O impacto potencial da inovação também pode alcançar diretamente regiões produtoras, como o Rio Grande do Norte, que possui tradição na produção terrestre de petróleo. Ao aumentar a eficiência de recuperação em campos já explorados, a tecnologia pode contribuir para ampliar a produção e, consequentemente, a arrecadação de royalties destinados a estados e municípios.
A pesquisadora Maria Clara de Menezes Lourenço destaca que o processo de patenteamento também reforça a importância da inovação dentro da Universidade. “A proteção da propriedade intelectual é essencial para garantir que o conhecimento gerado na pesquisa científica possa ser transferido para o setor produtivo e aplicado em escala”, afirma.

O trabalho contou ainda com a colaboração de outros pesquisadores envolvidos nas atividades experimentais e no desenvolvimento das formulações. Participaram do estudo Jefferson David Coutinho de Araújo, Alcides de Oliveira Wanderley Neto e Dennys Correia da Silva, que contribuíram em diferentes etapas do projeto.
A pesquisa foi desenvolvida nos laboratórios da Universidade, envolvendo o Laboratório de Engenharia de Reservatórios (Labres), ligado ao Departamento de Engenharia de Petróleo (Dpet), e o Laboratório de Tecnologia em Tensoativos (LTT), do Instituto de Química (IQ). O trabalho integra o Programa de Pós-Graduação em Energia e Petróleo (PPGEPE) da UFRN, reforçando o papel da pós-graduação na geração de inovação tecnológica e atendendo aos indicadores 9 (pesquisadores de excelência na instituição) e 17 (contratos de transferência de tecnologia), do Plano de Gestão 2023-2027 da UFRN.

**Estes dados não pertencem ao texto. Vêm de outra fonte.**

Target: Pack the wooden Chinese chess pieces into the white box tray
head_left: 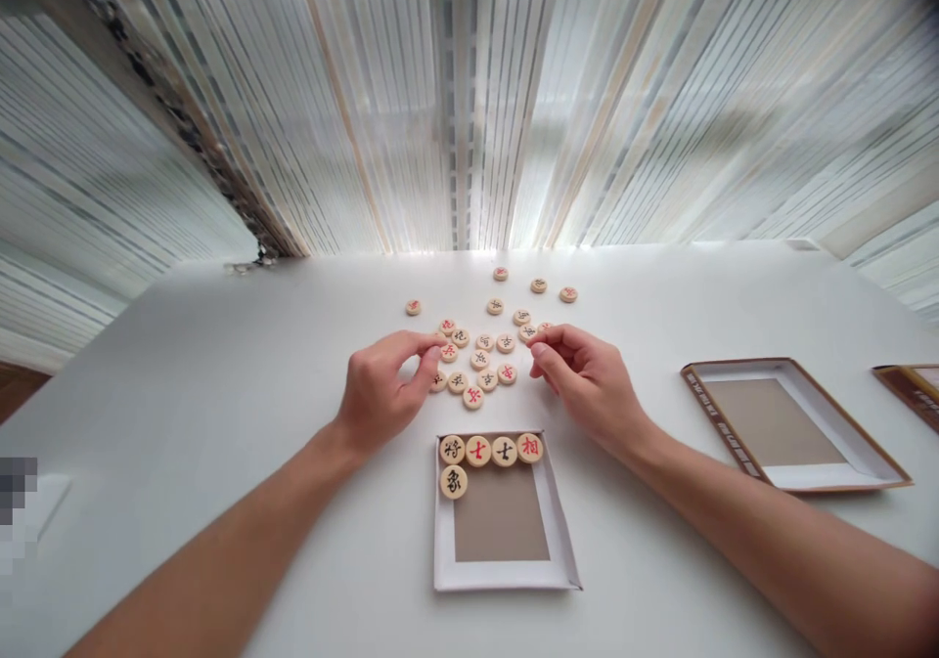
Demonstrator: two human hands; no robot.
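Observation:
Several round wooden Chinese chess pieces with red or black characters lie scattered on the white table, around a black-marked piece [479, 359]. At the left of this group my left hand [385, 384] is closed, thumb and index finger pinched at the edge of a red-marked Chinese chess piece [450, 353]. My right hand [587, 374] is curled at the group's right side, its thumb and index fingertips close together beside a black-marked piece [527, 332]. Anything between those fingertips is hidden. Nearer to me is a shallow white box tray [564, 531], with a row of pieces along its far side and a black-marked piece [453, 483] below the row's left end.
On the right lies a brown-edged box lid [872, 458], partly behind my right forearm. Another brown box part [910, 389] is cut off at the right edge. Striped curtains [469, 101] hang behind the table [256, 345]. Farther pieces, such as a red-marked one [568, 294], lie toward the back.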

Atualmente, o grupo de pesquisa continua avançando em novas linhas de investigação voltadas à recuperação avançada de petróleo, incluindo estudos em reservatórios do pré-sal, com estratégias híbridas que combinam controle de mobilidade, alteração de molhabilidade e melhoria da eficiência de varrido. A experiência acumulada com a tecnologia patenteada tem servido como base científica para o desenvolvimento dessas novas soluções energéticas.